*** Block opens ***

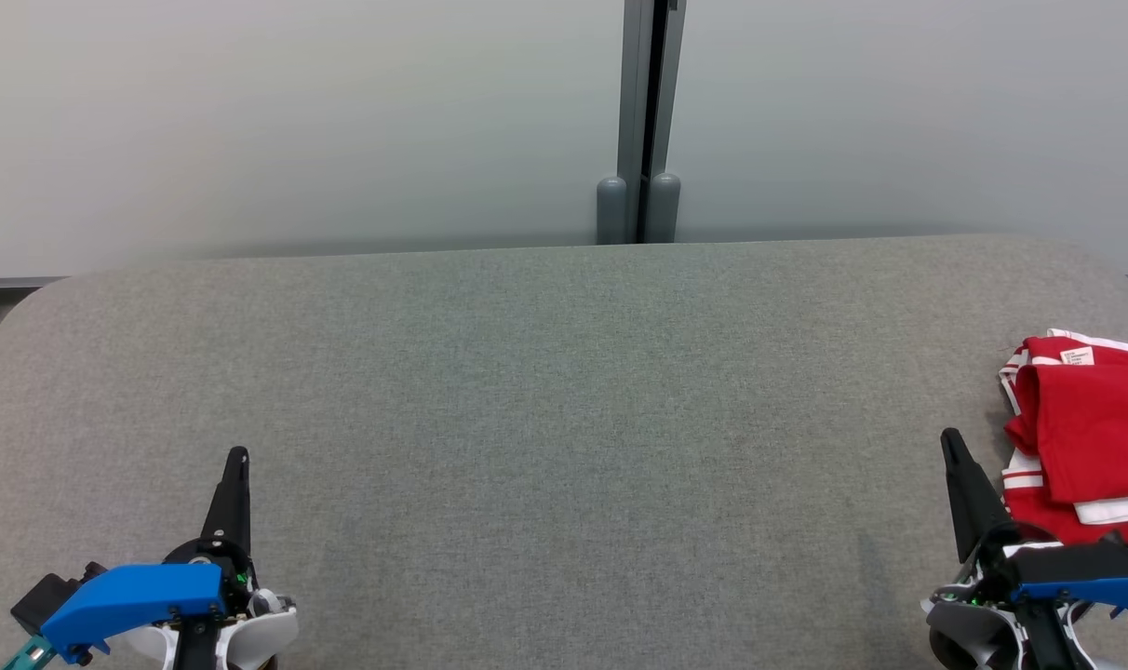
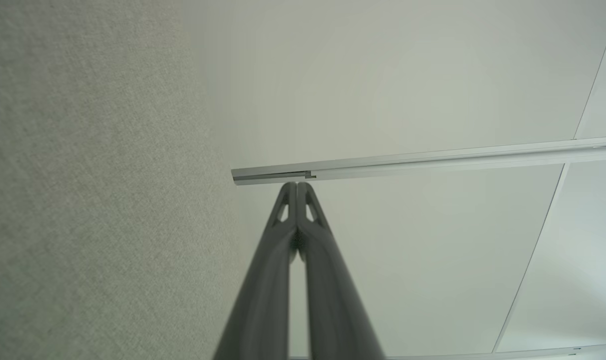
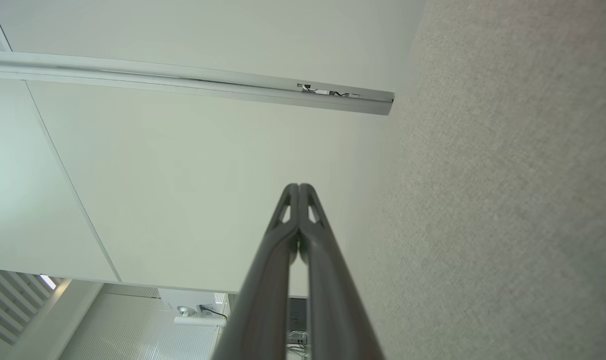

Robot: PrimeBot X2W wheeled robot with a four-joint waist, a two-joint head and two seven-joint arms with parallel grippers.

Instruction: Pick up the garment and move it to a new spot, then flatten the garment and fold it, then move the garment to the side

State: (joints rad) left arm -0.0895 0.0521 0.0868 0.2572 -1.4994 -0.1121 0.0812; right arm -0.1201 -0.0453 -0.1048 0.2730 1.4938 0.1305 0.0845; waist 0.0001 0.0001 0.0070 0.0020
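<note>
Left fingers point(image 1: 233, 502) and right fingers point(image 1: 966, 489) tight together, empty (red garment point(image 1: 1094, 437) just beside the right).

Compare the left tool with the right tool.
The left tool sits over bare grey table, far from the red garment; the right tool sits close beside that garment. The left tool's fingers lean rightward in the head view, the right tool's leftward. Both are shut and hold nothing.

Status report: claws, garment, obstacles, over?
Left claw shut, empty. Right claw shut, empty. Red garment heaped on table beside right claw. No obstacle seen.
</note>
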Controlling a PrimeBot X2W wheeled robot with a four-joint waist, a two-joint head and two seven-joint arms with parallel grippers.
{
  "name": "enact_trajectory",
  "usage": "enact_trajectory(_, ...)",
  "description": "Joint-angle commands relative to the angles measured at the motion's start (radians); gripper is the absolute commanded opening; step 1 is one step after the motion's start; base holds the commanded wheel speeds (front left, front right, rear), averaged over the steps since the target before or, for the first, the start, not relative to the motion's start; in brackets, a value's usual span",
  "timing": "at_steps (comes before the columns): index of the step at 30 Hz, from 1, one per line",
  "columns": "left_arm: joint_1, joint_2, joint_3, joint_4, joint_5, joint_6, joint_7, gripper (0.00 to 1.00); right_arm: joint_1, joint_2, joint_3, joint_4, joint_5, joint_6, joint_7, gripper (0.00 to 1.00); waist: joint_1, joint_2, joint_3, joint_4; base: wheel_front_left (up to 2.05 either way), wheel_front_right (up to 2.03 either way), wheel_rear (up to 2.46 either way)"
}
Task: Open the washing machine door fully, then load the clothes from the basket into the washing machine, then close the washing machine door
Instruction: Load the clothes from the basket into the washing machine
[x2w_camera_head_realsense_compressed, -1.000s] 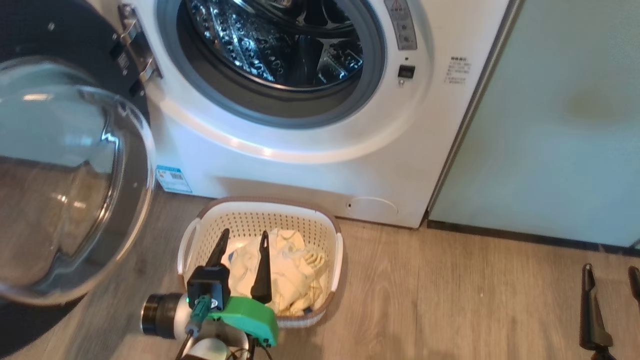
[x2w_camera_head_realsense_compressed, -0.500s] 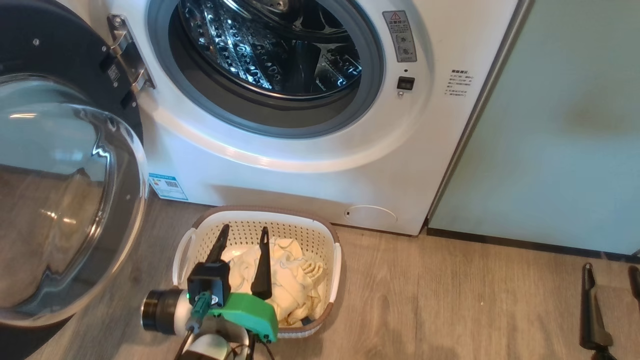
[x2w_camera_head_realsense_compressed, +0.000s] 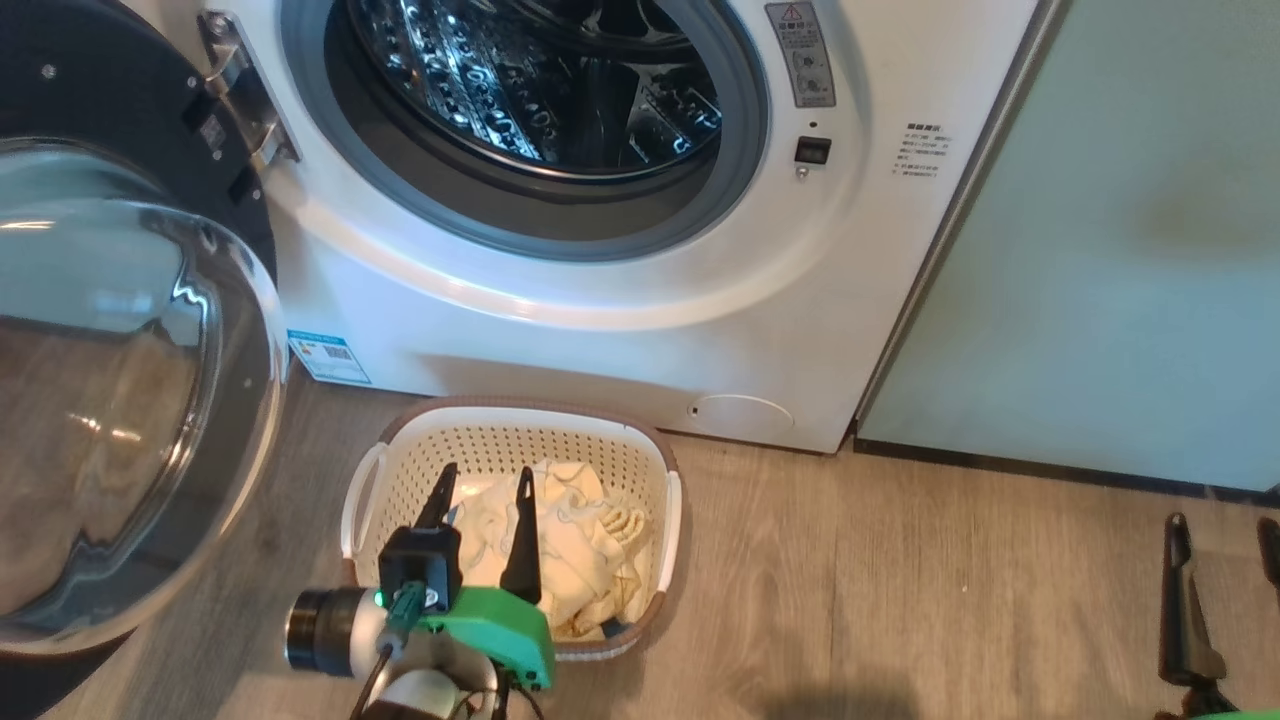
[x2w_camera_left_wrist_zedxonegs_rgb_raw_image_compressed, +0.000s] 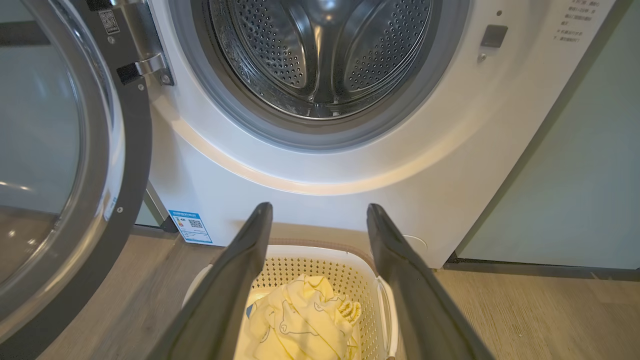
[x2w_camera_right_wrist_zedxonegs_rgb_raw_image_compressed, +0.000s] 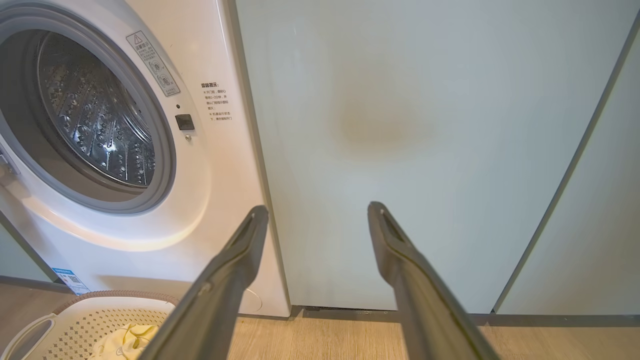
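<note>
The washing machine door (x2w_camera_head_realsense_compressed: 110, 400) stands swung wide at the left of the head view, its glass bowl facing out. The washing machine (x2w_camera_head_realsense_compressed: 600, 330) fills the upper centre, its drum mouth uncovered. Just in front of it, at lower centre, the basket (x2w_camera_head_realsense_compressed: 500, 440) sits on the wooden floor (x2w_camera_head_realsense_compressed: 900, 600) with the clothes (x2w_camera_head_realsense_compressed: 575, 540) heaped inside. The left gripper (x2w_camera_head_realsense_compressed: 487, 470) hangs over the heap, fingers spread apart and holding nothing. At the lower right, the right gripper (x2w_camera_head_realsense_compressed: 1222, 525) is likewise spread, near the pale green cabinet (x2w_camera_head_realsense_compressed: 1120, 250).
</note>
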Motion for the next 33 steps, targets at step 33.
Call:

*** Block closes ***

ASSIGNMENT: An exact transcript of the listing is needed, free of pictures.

RESULT FOR THIS EXERCISE:
Robot: PrimeBot X2W wheeled robot with a four-joint waist, a two-joint head and two seven-joint arms with parallel grippers.

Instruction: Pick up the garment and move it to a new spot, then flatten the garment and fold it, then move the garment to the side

State: (joints rad) left arm -0.0895 0.0521 0.0868 0.2572 -1.4994 -0.1121 0.0812; right arm -0.1201 -0.0453 -0.1048 0.2730 1.4938 0.1305 0.0845; waist 0.0001 0.0001 0.0070 0.0020
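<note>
Left fingers point(image 1: 233, 502) and right fingers point(image 1: 966, 489) tight together, empty (red garment point(image 1: 1094, 437) just beside the right).

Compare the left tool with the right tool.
The left tool sits over bare grey table, far from the red garment; the right tool sits close beside that garment. The left tool's fingers lean rightward in the head view, the right tool's leftward. Both are shut and hold nothing.

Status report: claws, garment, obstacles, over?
Left claw shut, empty. Right claw shut, empty. Red garment heaped on table beside right claw. No obstacle seen.
</note>
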Controlling a PrimeBot X2W wheeled robot with a four-joint waist, a two-joint head and two seven-joint arms with parallel grippers.
{
  "name": "enact_trajectory",
  "usage": "enact_trajectory(_, ...)",
  "description": "Joint-angle commands relative to the angles measured at the motion's start (radians); gripper is the absolute commanded opening; step 1 is one step after the motion's start; base holds the commanded wheel speeds (front left, front right, rear), averaged over the steps since the target before or, for the first, the start, not relative to the motion's start; in brackets, a value's usual span",
  "timing": "at_steps (comes before the columns): index of the step at 30 Hz, from 1, one per line",
  "columns": "left_arm: joint_1, joint_2, joint_3, joint_4, joint_5, joint_6, joint_7, gripper (0.00 to 1.00); right_arm: joint_1, joint_2, joint_3, joint_4, joint_5, joint_6, joint_7, gripper (0.00 to 1.00); waist: joint_1, joint_2, joint_3, joint_4; base: wheel_front_left (up to 2.05 either way), wheel_front_right (up to 2.03 either way), wheel_rear (up to 2.46 either way)"
}
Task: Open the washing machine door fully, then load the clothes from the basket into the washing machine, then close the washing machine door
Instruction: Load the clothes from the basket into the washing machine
[x2w_camera_head_realsense_compressed, -1.000s] 
[x2w_camera_head_realsense_compressed, -0.500s] 
[x2w_camera_head_realsense_compressed, +0.000s] 
[x2w_camera_left_wrist_zedxonegs_rgb_raw_image_compressed, +0.000s] 
[x2w_camera_right_wrist_zedxonegs_rgb_raw_image_compressed, +0.000s] 
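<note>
The washing machine door (x2w_camera_head_realsense_compressed: 110, 400) stands swung wide at the left of the head view, its glass bowl facing out. The washing machine (x2w_camera_head_realsense_compressed: 600, 330) fills the upper centre, its drum mouth uncovered. Just in front of it, at lower centre, the basket (x2w_camera_head_realsense_compressed: 500, 440) sits on the wooden floor (x2w_camera_head_realsense_compressed: 900, 600) with the clothes (x2w_camera_head_realsense_compressed: 575, 540) heaped inside. The left gripper (x2w_camera_head_realsense_compressed: 487, 470) hangs over the heap, fingers spread apart and holding nothing. At the lower right, the right gripper (x2w_camera_head_realsense_compressed: 1222, 525) is likewise spread, near the pale green cabinet (x2w_camera_head_realsense_compressed: 1120, 250).
</note>
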Motion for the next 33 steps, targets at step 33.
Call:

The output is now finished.